* **REQUIRED WORK**: Reproduce the material that follows, please, but only from its first line to the line containing "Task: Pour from", inclusive.

* **PROVIDED ENTRIES**:

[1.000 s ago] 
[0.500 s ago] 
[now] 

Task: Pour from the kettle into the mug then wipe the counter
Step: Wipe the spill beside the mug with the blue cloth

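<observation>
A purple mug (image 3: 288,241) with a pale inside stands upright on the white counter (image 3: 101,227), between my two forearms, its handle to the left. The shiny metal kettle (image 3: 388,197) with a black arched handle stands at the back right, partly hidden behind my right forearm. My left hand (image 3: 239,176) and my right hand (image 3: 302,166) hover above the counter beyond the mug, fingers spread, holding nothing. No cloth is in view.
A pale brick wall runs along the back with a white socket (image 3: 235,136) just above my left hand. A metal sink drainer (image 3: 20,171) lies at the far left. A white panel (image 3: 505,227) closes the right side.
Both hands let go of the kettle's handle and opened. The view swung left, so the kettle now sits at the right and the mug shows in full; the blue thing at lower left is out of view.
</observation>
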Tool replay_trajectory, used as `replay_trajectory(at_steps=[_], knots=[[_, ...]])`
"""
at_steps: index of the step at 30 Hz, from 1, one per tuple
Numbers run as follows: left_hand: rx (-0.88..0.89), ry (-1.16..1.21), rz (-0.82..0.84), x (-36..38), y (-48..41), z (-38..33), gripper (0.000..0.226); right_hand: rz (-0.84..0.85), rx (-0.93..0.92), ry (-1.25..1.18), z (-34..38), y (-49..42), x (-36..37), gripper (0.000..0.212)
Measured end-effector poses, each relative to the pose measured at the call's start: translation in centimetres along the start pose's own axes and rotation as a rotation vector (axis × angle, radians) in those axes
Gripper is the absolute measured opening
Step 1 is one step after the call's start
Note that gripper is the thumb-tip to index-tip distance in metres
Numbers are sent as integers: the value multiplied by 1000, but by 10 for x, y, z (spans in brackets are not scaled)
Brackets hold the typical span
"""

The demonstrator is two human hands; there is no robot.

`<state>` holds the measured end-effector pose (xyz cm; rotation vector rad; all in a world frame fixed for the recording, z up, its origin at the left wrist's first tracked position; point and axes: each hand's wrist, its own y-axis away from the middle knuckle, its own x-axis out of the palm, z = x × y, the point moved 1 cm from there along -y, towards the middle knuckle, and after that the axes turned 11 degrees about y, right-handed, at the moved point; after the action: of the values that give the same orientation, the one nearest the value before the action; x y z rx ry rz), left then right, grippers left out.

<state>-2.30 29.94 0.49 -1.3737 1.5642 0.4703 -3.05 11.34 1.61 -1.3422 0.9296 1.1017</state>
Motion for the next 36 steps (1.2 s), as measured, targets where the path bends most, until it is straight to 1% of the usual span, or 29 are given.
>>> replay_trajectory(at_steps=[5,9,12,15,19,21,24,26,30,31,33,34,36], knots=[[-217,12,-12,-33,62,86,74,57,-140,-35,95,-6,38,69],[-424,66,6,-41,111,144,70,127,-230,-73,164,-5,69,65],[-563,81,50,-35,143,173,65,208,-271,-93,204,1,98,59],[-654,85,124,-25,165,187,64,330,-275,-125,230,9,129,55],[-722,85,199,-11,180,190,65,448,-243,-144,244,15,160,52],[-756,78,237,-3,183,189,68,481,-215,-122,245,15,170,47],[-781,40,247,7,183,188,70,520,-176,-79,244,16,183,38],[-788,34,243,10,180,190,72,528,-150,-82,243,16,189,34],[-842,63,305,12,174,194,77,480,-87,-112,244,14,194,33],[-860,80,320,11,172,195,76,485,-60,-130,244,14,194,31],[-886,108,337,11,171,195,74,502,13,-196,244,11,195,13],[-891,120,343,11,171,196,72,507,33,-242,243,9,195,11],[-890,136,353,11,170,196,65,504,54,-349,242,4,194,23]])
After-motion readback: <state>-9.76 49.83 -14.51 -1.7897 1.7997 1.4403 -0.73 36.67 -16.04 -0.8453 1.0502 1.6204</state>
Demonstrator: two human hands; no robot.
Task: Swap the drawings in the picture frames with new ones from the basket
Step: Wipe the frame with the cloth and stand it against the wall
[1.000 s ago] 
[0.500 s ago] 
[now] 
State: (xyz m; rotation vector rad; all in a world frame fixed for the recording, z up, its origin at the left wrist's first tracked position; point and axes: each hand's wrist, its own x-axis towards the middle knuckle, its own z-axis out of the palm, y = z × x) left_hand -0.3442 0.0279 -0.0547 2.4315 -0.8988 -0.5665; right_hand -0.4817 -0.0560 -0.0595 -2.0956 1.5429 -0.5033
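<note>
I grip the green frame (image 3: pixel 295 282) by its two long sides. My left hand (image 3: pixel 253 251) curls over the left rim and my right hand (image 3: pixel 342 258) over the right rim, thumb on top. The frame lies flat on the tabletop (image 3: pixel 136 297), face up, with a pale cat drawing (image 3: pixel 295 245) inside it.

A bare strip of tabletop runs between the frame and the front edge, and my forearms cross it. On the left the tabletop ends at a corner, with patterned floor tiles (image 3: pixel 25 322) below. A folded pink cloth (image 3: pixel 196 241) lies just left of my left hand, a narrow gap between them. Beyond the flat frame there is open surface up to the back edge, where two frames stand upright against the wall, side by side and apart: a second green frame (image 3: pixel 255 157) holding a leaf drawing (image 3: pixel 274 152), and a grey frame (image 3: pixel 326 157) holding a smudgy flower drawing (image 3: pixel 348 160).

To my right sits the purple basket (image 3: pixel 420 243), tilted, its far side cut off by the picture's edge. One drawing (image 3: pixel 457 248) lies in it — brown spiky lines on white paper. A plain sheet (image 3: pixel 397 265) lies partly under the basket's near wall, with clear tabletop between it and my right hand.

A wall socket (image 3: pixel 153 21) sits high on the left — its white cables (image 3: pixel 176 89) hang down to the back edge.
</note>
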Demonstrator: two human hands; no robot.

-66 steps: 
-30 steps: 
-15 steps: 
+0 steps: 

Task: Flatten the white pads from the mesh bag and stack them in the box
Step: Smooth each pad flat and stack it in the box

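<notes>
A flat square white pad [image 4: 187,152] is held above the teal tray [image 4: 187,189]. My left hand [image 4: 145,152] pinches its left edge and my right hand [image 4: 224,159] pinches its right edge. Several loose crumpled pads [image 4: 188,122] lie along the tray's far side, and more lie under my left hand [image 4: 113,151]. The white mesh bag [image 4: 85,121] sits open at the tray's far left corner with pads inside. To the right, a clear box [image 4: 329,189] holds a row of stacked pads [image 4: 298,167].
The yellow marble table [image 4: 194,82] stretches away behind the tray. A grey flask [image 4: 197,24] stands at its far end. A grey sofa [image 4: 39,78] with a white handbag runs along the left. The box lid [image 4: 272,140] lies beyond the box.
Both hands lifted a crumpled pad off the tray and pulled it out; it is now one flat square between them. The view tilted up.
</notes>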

* **ANSWER TO THE EXERCISE**:
[1.000 s ago] 
[0.500 s ago] 
[now] 

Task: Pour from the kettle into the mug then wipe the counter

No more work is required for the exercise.